● **ASSIGNMENT**
Stop at the line containing "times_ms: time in": write out every line from the beginning of the entries up to and including it, minus the pictures.

====== GIVEN RECORDS

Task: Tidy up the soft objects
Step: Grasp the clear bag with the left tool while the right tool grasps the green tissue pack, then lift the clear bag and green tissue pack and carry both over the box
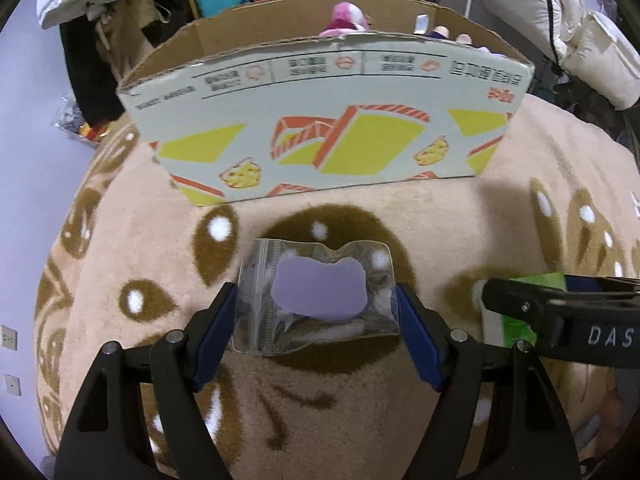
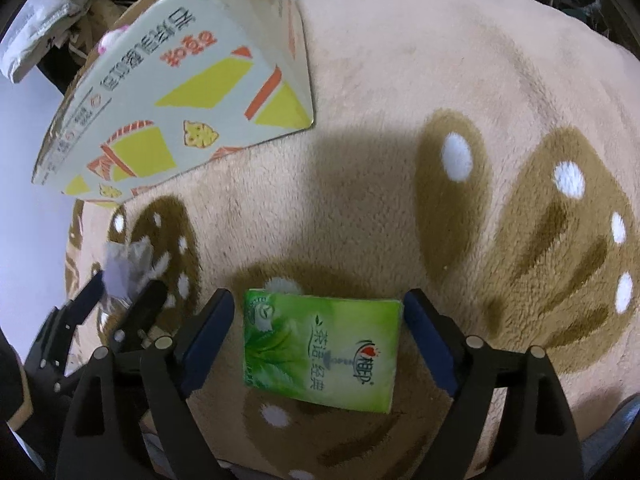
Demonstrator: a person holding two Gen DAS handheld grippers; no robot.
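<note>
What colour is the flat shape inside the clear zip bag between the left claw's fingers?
Pale lilac purple. The shape inside the zip bag shows best in the left wrist view.

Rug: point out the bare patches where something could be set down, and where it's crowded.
The rug lies bare to the right of the cardboard box and beyond the green tissue pack. A narrower strip runs between the box and the clear bag. Crowded near the left gripper and right gripper, side by side.
</note>
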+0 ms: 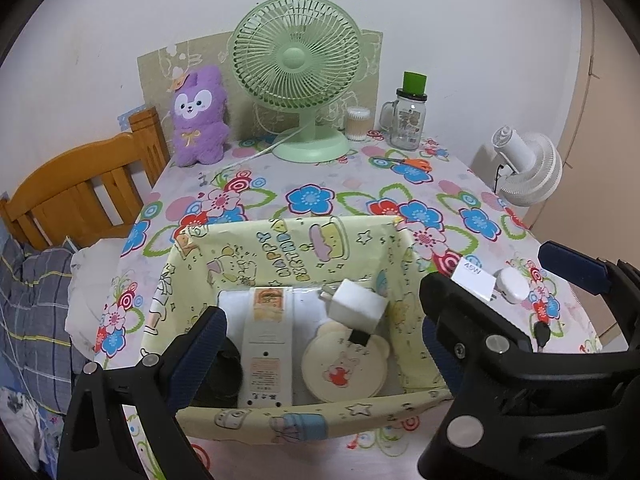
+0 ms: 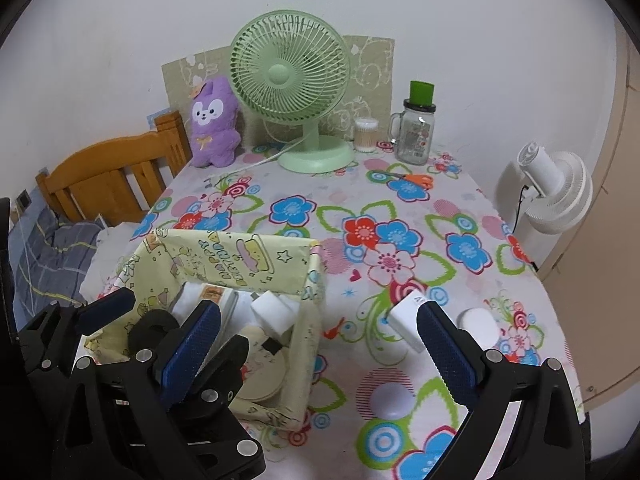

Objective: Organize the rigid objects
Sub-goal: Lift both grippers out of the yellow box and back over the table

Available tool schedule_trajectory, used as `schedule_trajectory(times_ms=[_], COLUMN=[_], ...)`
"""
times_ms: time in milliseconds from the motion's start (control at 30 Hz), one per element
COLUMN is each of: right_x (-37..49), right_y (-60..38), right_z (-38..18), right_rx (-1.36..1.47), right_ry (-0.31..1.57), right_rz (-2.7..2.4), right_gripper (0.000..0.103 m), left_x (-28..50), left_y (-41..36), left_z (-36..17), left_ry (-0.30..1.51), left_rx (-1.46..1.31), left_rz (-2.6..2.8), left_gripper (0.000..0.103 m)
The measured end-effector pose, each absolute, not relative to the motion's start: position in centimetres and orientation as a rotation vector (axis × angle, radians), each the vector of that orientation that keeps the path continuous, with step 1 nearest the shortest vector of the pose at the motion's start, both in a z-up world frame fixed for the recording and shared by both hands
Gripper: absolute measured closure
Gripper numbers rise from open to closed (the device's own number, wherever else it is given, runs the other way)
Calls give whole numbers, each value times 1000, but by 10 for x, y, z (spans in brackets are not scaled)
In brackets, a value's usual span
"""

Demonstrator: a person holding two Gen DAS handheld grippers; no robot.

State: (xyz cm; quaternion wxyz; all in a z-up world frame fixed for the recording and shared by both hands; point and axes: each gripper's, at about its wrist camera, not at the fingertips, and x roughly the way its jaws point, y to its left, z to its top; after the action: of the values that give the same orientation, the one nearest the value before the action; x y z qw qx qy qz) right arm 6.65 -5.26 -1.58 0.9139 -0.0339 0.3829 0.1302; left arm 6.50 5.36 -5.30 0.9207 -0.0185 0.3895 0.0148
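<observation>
Hovering near the yellow box (image 1: 280, 268), both grippers gape empty: left gripper (image 1: 320, 336) over its contents, right gripper (image 2: 320, 340) straddling its right wall. Inside the box: remote (image 1: 266, 344), white charger (image 1: 356, 306), round bear case (image 1: 344, 368), likely sorted already. Right of the box, loose: 45W adapter (image 2: 406, 324), white plug (image 2: 478, 326), round white puck (image 2: 392, 400). Behind the box: scissors (image 2: 416, 179), green fan (image 2: 288, 80). Nothing blocks them.

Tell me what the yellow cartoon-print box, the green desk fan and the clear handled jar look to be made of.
Yellow cartoon-print box: seemingly cardboard wrapped in glossy gift paper; its walls crease and the paper wrinkles at the corners.
Green desk fan: matte pastel plastic, judging by the thin moulded grille ribs and smooth base.
Clear handled jar: probably glass, transparent with bright glints and thick-looking walls; clear plastic is possible.
</observation>
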Motion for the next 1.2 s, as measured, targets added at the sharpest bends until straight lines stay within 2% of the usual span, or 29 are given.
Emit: schedule_trajectory(times_ms=[1200], right_x=[51], right_y=[-141], right_z=[13], right_rx=[-45], right_ry=[698], right_rz=[188], right_gripper=[3], left_x=[56], left_y=[-26], left_z=[-26], left_ry=[761], left_rx=[-28], left_rz=[-19], left_gripper=[4])
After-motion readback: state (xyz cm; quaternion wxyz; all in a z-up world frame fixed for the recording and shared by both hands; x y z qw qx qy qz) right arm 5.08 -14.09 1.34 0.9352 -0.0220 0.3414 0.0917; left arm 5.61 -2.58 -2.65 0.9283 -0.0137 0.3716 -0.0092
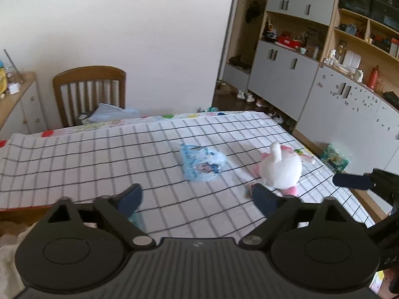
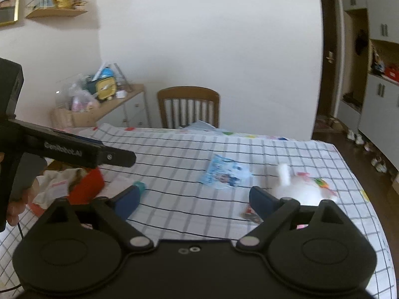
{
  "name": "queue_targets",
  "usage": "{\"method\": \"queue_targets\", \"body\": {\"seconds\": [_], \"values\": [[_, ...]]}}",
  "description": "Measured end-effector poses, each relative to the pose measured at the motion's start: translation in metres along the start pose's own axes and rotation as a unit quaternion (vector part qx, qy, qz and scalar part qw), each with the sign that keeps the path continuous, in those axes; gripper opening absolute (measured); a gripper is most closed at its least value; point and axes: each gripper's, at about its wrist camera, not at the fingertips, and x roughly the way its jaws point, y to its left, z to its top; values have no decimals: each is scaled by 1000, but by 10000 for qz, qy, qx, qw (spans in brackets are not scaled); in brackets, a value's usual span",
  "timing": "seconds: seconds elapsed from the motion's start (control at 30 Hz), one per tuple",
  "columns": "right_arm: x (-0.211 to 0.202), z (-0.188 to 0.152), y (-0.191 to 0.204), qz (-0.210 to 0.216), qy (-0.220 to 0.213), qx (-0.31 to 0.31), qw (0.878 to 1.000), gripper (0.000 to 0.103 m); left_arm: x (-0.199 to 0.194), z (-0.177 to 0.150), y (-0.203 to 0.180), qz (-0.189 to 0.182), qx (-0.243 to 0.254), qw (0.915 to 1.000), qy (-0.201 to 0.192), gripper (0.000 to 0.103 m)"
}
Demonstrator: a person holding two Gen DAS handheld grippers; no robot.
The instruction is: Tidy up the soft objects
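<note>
A white and pink plush toy [image 1: 281, 168] lies on the checked tablecloth [image 1: 99, 159], at the right. A light blue printed soft pouch [image 1: 202, 163] lies to its left. My left gripper [image 1: 197, 195] is open and empty, above the cloth, short of both. In the right wrist view the plush [image 2: 303, 186] is blurred, just beyond my right finger, and the pouch [image 2: 224, 173] lies mid-table. My right gripper [image 2: 194, 198] is open and empty. The left gripper's body [image 2: 74, 150] shows at the left of that view.
A wooden chair [image 1: 89, 92] stands at the table's far side with bags on it. Shelves and grey cabinets [image 1: 311, 74] fill the right wall. A red item and crumpled cloth [image 2: 82, 184] lie at the table's left edge. A small dark wrapper [image 2: 249, 214] lies near my right finger.
</note>
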Motion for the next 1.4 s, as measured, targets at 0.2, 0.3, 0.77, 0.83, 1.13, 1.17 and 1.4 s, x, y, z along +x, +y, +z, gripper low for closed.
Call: {"method": "queue_targets", "body": {"seconds": [0.2,0.3,0.77,0.83,1.13,1.17,1.4], "values": [[16,-8,-30,-233,131,182,9995,94,36,17,-12,-57,60,10000,1,102],[27,-12,-40,-360,189,193,9990,94,59,25,-15,-112,-8,9999,57,102],[84,-27,-59,-522,534,31,9972,91,168,48,-26,-233,47,9981,570,102],[91,-27,-61,-506,606,48,9969,91,184,49,-25,-312,19,9974,644,102],[120,-37,-63,-441,933,27,9947,88,240,36,-18,-355,293,9931,1081,102],[122,-37,-62,-456,958,-14,9944,87,245,34,-18,-329,353,9924,1130,102],[141,-39,-62,-570,1111,-59,9922,79,256,20,-17,-147,628,9909,1183,102]]}}
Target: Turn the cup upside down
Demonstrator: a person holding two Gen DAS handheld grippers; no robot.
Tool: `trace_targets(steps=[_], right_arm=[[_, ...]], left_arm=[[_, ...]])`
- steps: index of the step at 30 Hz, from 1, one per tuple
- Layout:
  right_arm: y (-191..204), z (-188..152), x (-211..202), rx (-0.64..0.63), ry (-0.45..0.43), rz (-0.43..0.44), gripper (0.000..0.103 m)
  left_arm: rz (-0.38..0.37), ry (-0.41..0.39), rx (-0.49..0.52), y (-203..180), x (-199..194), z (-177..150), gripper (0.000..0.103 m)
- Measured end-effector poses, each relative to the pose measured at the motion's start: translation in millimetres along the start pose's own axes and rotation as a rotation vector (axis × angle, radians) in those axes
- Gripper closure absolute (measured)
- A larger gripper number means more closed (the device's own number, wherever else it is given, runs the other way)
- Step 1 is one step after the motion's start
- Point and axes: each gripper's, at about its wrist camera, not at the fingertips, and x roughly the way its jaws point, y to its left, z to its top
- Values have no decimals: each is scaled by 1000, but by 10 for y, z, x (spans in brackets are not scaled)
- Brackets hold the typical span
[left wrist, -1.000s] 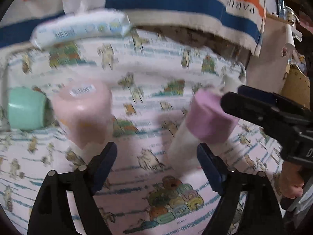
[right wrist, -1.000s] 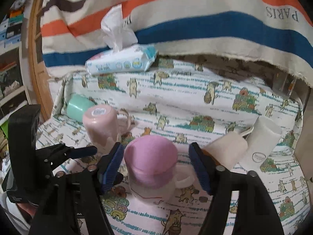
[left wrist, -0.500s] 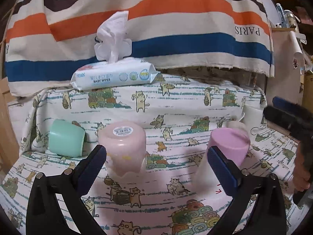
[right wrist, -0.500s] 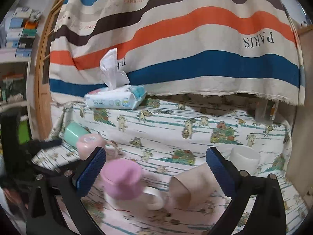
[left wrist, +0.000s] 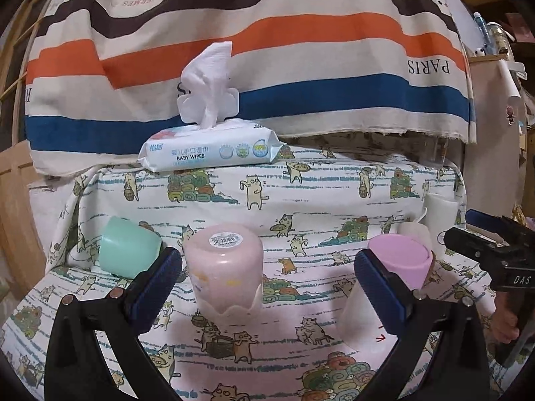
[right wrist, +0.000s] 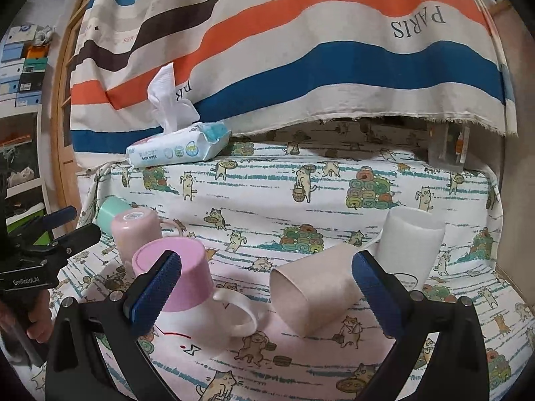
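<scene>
A pink-bottomed white mug [right wrist: 187,287] stands upside down on the cat-print cloth, handle to the right; it also shows in the left wrist view [left wrist: 394,267]. A pale pink cup [left wrist: 224,270] stands upside down [right wrist: 137,230]. A mint cup [left wrist: 128,250] lies on its side at the left [right wrist: 110,210]. A beige cup [right wrist: 314,294] lies on its side, and a white cup [right wrist: 413,237] stands beside it. My left gripper [left wrist: 267,290] is open and empty in front of the pale pink cup. My right gripper [right wrist: 267,290] is open and empty, back from the mug and beige cup.
A pack of baby wipes [left wrist: 207,150] sits at the back on a raised ledge, under a striped hanging cloth [left wrist: 267,67]. A wooden frame [right wrist: 67,100] stands at the left. Shelves with boxes [right wrist: 20,67] are further left.
The right gripper has let go of the pink-bottomed mug, opened wide and drawn back. The left gripper has pulled back and levelled out, so more of the scene shows.
</scene>
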Motion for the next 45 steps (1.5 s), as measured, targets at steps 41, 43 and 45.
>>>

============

● **ANSWER TO THIS TASK**
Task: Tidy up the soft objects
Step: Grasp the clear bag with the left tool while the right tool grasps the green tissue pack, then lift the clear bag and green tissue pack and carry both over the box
Demonstrator: a person holding two Gen DAS handheld grippers; no robot.
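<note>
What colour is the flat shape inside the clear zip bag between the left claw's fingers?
Pale lilac purple. The shape inside the zip bag shows best in the left wrist view.

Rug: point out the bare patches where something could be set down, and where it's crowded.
The rug lies bare to the right of the cardboard box and beyond the green tissue pack. A narrower strip runs between the box and the clear bag. Crowded near the left gripper and right gripper, side by side.
</note>
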+0 ms: 
+0 ms: 

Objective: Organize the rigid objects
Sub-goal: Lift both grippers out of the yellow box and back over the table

Available tool schedule_trajectory, used as `schedule_trajectory(times_ms=[_], COLUMN=[_], ...)`
"""
times_ms: time in milliseconds from the motion's start (control at 30 Hz), one per element

This exercise requires no additional output.